Business & Economy

Paid family leave bill not on track to pass this year

Mitzi Johnson
House Speaker Mitzi Johnson, D-South Hero. Photo by Erin Mansfield/VTDigger
A bill to provide Vermont workers with 12 weeks of paid family and medical leave passed a key committee Friday but will not move to the House floor for more than a week.

That’s after a key deadline at the end of this week — when any bill containing an appropriation needs to be headed to the House floor — and means its chances of becoming law this year are slim.

House Speaker Mitzi Johnson, D-South Hero, said Tuesday the bill is on a two-year trajectory. She said her goal has been to get the bill out of the House this year to have the Senate consider it next year, in the second half of the biennium.

The bill, H.196, passed the House General, Housing and Military Affairs Committee in a 7 to 4 vote Friday. It now sits in the House Ways and Means Committee, where Chair Janet Ancel, D-Calais, said members would take testimony next week at the earliest.

H.196 would provide Vermont workers 12 weeks of fully paid leave to care for a newborn or adoptee, recover from an illness or take care of a sick family member. The worker would need to have been with that employer for at least one year prior to the leave.

The program would be funded and administered similar to unemployment insurance. The Vermont Department of Labor would collect a payroll tax and then make payments to eligible workers who file claims for the family or medical leave. Payments would be capped at a rate equivalent to a salary of about $52,000 a year.

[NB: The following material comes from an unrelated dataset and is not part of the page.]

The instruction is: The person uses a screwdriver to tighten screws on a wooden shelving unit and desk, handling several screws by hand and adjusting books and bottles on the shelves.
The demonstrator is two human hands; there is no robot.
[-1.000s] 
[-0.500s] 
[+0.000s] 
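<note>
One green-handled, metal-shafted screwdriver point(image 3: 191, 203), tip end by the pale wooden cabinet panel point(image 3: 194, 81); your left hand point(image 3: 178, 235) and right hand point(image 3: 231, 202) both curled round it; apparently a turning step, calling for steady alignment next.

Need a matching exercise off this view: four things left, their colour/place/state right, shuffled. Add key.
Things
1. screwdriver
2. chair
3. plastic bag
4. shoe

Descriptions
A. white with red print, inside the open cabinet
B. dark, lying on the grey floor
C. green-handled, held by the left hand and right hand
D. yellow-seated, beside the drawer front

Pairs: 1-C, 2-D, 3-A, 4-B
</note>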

The original version would have been funded through a 0.93 percent payroll tax split evenly between the employer and the worker.

An analysis by the Legislature’s Joint Fiscal Office said the payroll tax on state workers would cost the state at least $2.7 million a year, and the payroll tax on education workers at least $4.4 million a year.

The House General Committee changed the funding structure so the entire 0.93 percent payroll tax — raising just under $80 million — would be on the employee.

Paid family leave has support from several organizations, including Main Street Alliance — a business organization that lobbies on progressive issues — and the Vermont Commission on Women. The bill was co-sponsored by more than 50 Democratic, Republican and Progressive lawmakers.

Rep. Sam Young, D-Glover
Rep. Sam Young, D-Glover, one of the co-sponsors, said he thought it was fair to have the tax burden split evenly between employers and workers. But he said he understands the reasons the House General Committee may have changed the tax structure, and said the issue needs more testimony.

Rep. Heidi Scheuermann, R-Stowe, voted against the bill in the House General Committee. “It’s an $80 million tax on every Vermont worker — almost 1 percent on anyone who collects a paycheck — to pay for a benefit, or a program, that employees don’t necessarily want,” she said.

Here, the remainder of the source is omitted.